Shimla: Not a single Indian trader has so far sought permits for this season’s annual bilateral trade with China through the 18,599-feet Shipki La pass in Himachal Pradesh’s Kinnaur district. The trade season begins on 1 June, when the snow melts in the upper reaches, and continues until October and November.
The traders, who head through Kinnaur district to reach the Tibetan Autonomous Region in China, have to mandatorily register with the additional district magistrate (Pooh). They are issued permits for the visit, specifically indicating their dates of travel and return.
This year, however, not a single trader has registered, with officials and other stakeholders blaming the Covid-19 pandemic in China.
“The traders are not willing to go this year due to the Covid pandemic,” Kinnaur deputy commissioner Gopal Chand told ThePrint. “I think it’s appreciable in the wake of the virus spreading. Our district did not report any case until 2 June. But now a couple returning from New Delhi have tested positive today. They have been put in institutional quarantine.” “We have conveyed the views of the traders to the director (industries), who is the nodal authority,” he added.
The development also comes amid India-China tensions along the Line of Actual Control (LAC) in Eastern Ladakh but officials and the traders themselves refuse to cite this as a reason for the decision.
“I have sent the file to the state government. The main factor is the coronavirus. The traders have cited this reason alone,” said Hans Raj Sharma, director (industries).
The traders agree.
“Our traders strongly feel that time is not congenial to undertake trade activities. It is risky and unsafe to go across into China because of the pandemic and ongoing lockdown restrictions on the Indian side,” said Hishey Negi, president of the Kinnaur Indo-China Trade Association.
“The governments, both at the state and the Centre, have also not taken any decision on allowing bilateral trade this year,“ Negi confirmed to ThePrint.
Trade had been affected in 2017
The trade along this route, which only resumed in 1992 after it went through a 30-year ban following the 1962 India-China war, was also affected due to the Doklam stand-off in 2017.
While there was no ban in 2017, fewer traders crossed over that year. This is reflected in data with the District Industries Centre at Kinnaur. The data shows that trade worth Rs 59.21 lakh was transacted that year, down from the Rs 8.59 crore in 2016.
According to the data, this figure was Rs 7.32 crore in 2014 and Rs 9.72 crore in 2015.
Since 2017, however, it has seen a drop. In 2018, there was trade worth Rs 2.52 crore, which rose to just above Rs 3 crore in 2019.
For many of the traders, who are mostly Kinnauri tribals and Dalits, or belong to BPL families, the trade through Shipki La is a crucial means of livelihood as tourism is seasonal and farming is tough in the higher reaches.
They dabble with about 36 items on the export list and about 20 goods on the import list.
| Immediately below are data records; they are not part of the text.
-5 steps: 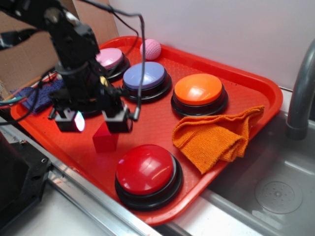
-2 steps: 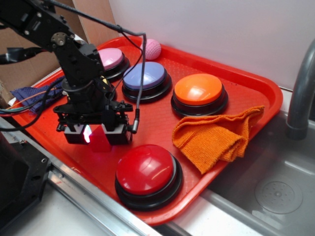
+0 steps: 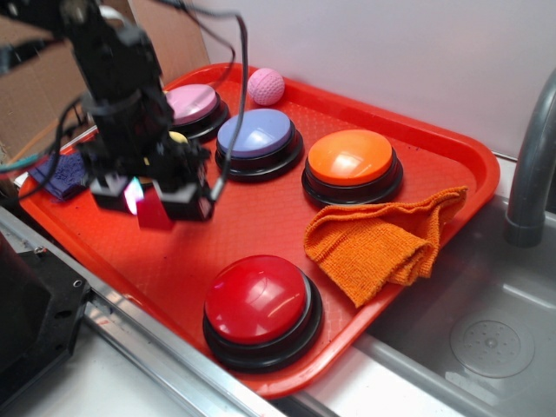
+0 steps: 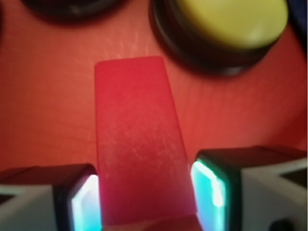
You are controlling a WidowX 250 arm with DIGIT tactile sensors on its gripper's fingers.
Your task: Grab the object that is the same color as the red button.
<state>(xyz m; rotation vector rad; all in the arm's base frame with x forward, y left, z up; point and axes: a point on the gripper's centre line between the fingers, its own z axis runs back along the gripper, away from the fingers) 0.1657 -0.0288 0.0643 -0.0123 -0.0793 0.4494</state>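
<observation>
The object, a small red block (image 3: 155, 212), sits between my gripper's (image 3: 149, 201) two fingers, over the left part of the red tray (image 3: 261, 204). In the wrist view the red block (image 4: 139, 154) fills the gap and touches both lit pads, so the gripper (image 4: 144, 202) is shut on it. The big glossy red button (image 3: 258, 298) on its black base stands at the tray's front edge, to the right of and nearer than the gripper.
On the tray are an orange button (image 3: 350, 157), a lilac-blue button (image 3: 254, 133), a pink button (image 3: 193, 102), a yellow button (image 4: 231, 19), a pink ball (image 3: 266, 86) and an orange cloth (image 3: 382, 239). A sink (image 3: 486, 339) and faucet (image 3: 530, 165) lie right.
The gripper came down around the red block, shut on it, then moved left and back with the block between its fingers.
</observation>
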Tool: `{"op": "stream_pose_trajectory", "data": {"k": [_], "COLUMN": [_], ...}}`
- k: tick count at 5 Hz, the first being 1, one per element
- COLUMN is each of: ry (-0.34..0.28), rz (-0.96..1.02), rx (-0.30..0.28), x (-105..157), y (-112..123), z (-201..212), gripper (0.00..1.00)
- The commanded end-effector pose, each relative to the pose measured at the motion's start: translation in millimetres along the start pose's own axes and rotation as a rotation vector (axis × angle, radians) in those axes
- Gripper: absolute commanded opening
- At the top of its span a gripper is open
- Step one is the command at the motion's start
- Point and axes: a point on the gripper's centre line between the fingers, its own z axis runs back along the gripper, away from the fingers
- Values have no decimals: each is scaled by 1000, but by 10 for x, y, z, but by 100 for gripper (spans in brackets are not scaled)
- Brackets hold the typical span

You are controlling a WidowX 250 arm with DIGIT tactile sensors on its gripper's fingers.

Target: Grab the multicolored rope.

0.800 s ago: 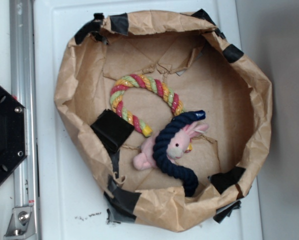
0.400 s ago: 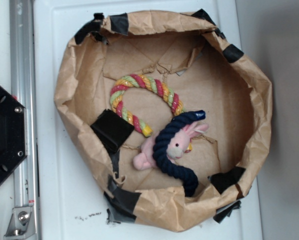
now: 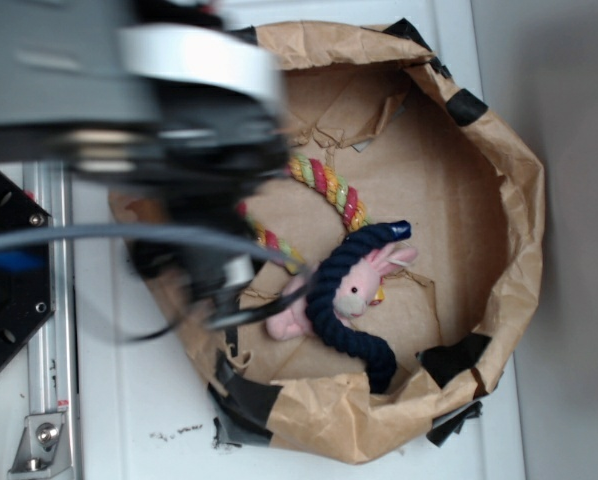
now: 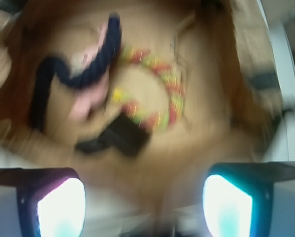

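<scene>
Gripper (image 4: pixel 143 205) jaws spread, empty, blurred at frame bottom; multicolored rope (image 4: pixel 160 94) curls mid-frame in paper bag (image 3: pixel 499 150), beside navy rope (image 3: pixel 344 300).

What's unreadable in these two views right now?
- Exterior: the blurred arm covers the left half of the multicolored rope and the paper bin's left wall.
- Exterior: the gripper itself is lost in motion blur.
- Wrist: everything is smeared; the navy rope and the pink bunny show no detail.
</scene>
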Motion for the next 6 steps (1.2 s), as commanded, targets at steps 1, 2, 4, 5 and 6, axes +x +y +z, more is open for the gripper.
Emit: {"op": "stream_pose_trajectory", "data": {"k": [1, 2, 4, 5, 6], "ry": [-141, -132, -179, -150, -52], "rz": [-328, -429, -658, -679, -649], "rx": [49, 55, -99, -34, 17], "x": [736, 772, 501, 470, 556], "y": [171, 104, -368, -442, -467], "z": [-817, -1073, -980, -1040, -1207], "gripper": [100, 100, 100, 100, 100]}}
Norbu, 38, a trader from Kinnaur told ThePrint that he took the trip some eight to nine times last year and earned between Rs 20 and Rs 25 lakh in all. “There is high demand for Indian-woven carpets, shawls, blankets, local herb products, ayurvedic medicines, handloom products and stationery items,” he said.
Other items that the traders take along include rice and pulses, edible oil, agriculture implements, milk products, cigarettes, pashmina and dry fruits.
A dozen new items, including Chinese handicrafts, carpets and herbal medicines, have been included in the trade list but there is a ban on the sale of livestock — earlier there had been a demand on the Indian side for Chiku goats, horses and mules.
Dr O.C. Handa, a noted author and an expert on the ancient trade ties with Tibet, said that in the pre-and post British era up until the Indo-China war, things were fine but thereafter the bilateral trade has been largely symbolic but useful for natives of Kinnaur and Lahaul-Spiti.
The need for trade centre in Himachal
Negi, president of the Kinnaur Indo-China Trade Association, told ThePrint that he has been persistently writing to the state government and the Union Defence Ministry to set-up a trade centre at Chuppan, the last village on the Indian side, where traders from both the sides can do business.
“Lack of infrastructure on our side is the biggest handicap. Our traders travel on foot or use mules but on the Chinese side, there is quite a good infrastructure,” he said. “I have asked for the development of the last village on our side. It can be a tourist point and will also increase the volume of trade by 100 to 200 times.”
He, however, refused to be drawn into the controversy over boycotting Chinese goods.
“Our trade, as our history, relates to Tibet. We get back Tibetan handloom and handicraft products,” he said.